Sunday, March 8, 2020

TODAY IN CRIME: March 9

1562: The city of Naples banned public kissing, punishable by death.

1566: Lord Darnley, husband of Mary, Queen of Scots, along with several allies, murdered David Rizzio, private secretary to the queen, in the Palace of Holyroodhouse in Edinburgh. They dragged him from the dining room where he was supping with Mary, held the pregnant queen at knifepoint, and stabbed Rizzio to death. Darnley suspected Rizzio was the father of Mary’s unborn baby, James VI.

1721: The House of Commons imprisoned British Chancellor Exchequer John Aislabie in the Tower of London Tower for his involvement in the South Sea Bubble, a speculation scheme that ruined many investors.

1762: The Parliament of Toulouse sentenced to death cloth merchant Jean Calas, a Huguenot, for the murder of his son Marc-Antoine, who was considering converting to Catholicism, the state religion.

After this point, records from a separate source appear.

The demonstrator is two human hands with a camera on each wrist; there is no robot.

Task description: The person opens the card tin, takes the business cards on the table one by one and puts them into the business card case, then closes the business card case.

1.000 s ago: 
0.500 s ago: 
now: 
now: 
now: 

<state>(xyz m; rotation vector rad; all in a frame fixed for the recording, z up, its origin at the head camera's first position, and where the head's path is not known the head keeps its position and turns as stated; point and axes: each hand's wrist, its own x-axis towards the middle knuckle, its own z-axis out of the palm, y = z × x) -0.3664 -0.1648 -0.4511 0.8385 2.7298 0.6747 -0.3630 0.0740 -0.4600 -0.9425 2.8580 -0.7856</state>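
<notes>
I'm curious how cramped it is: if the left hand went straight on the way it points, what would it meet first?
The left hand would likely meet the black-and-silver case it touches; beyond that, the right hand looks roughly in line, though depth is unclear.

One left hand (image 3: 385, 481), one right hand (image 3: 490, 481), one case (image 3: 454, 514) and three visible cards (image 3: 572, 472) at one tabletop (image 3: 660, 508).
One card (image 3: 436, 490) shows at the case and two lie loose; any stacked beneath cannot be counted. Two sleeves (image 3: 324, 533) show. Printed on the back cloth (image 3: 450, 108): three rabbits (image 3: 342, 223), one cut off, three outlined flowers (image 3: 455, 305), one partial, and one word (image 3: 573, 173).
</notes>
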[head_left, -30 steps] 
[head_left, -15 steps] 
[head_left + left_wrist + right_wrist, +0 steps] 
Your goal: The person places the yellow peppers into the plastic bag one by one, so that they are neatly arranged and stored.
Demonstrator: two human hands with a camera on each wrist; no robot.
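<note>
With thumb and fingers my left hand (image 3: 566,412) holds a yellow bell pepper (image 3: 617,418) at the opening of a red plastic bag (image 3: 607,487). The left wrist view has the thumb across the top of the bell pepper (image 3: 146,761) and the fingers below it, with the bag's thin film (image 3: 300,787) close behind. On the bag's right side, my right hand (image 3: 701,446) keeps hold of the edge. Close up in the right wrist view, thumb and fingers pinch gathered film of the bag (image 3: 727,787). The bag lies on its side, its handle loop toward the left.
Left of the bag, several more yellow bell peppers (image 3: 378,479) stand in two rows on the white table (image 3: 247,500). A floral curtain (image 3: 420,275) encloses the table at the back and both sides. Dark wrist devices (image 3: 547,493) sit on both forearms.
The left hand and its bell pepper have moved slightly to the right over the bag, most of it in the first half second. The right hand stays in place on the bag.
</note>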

Calas insisted his son killed himself over gambling debts. To force Calas to confess to murder, authorities pulled all his limbs out of their sockets, poured 17 litres of water down his throat, broke all his limbs twice with an iron bar, tortured him on the wheel, and finally strangled him to death. He died protesting his innocence. They burned him to ashes and buried his son as a Catholic martyr.

1765: A 50-judge panel in Paris exonerated Calas posthumously after Voltaire took an interest in the case and roused public opinion that anti-Huguenot prejudices had influenced the lower courts. King Louis XV fired the chief magistrate in Toulouse and paid the Calas family 36,000 livres in compensation.

1841: The U.S. Supreme Court ruled in United States v. The Amistad that mutinous slaves from the Spanish schooner La Amistad were free. 53 people snatched from their homes in Sierra Leone had taken over the ship and killed the captain and the cook. The Supreme Court upheld a lower court ruling that the mutineers were not merchandise but victims of kidnapping and therefore had the right to use any means to escape.

1893: Allies of the Congo Free State cannibalized thousands of defeated Arab combatants in the Eastern Congo during the Congo-Arab war.

1905: Belgian Vice-Governor General of the Congo Free State Paul Costermans shot himself to death following an investigation of colonial abuses.

1907: Indiana Governor Hanly signed a law mandating the involuntary sterilization of "confirmed criminals, idiots, rapists and imbeciles" in state custody. The Indiana Supreme Court declared the legislation—the first of its kind in the world—unconstitutional in 1921, but forced sterilization laws resurfaced again in 1927. Approximately 2500 Indiana residents were sterilized before the state repealed all sterilization laws in 1974.

1916: Mexican revolutionary Pancho Villa invaded New Mexico with 500 guerrillas, killing 18 Americans. U.S. President Wilson ordered General Pershing to pursue Villa into Mexico.

1936: The German press warned that the Reich would arrest and prosecute any Jews who voted in the upcoming Reichstag elections.

1956: British authorities arrested Archbishop Makarios of British-held Cyprus under suspicion of supporting terrorism—he was an advocate of unification with Greece—and deported him to the Seychelles. He returned to Cyprus and in 1960 became the first president of the newly independent country.

1956: Soviet troops opened fire on students in Georgian SSR demonstrating against Nikita Khrushchev's de-Stalinization policy. Tanks eventually dispersed the protestors the next day but by then at least 22 people had been killed.

1964: The U.S. Supreme Court issued its N.Y. Times v. Sullivan decision, ruling public officials must prove malice to claim libel and recover damages.

1977: Twelve heavily armed Hanafi Muslims stormed three buildings in Washington, D.C. and held 149 people hostage, killing a reporter and wounding two others. Muslim ambassadors from Egypt, Pakistan, and Iran finally convinced them to end the siege after 39 hours.

1993: Rodney King testified at the federal trial of four Los Angeles policemen accused of violating his civil rights that he “was just trying to stay alive” as the officers repeatedly struck him.

1997: An unknown gunman killed 24-year-old rapper The Notorious B.I.G. (Christopher Wallace) in a drive-by shooting in Los Angeles. Investigations by the LAPD and the FBI reached no conclusions.

2007: The U.S. Justice Department released an internal audit that found that the FBI used the Patriot Act improperly and unlawfully to obtain information about U.S. residents.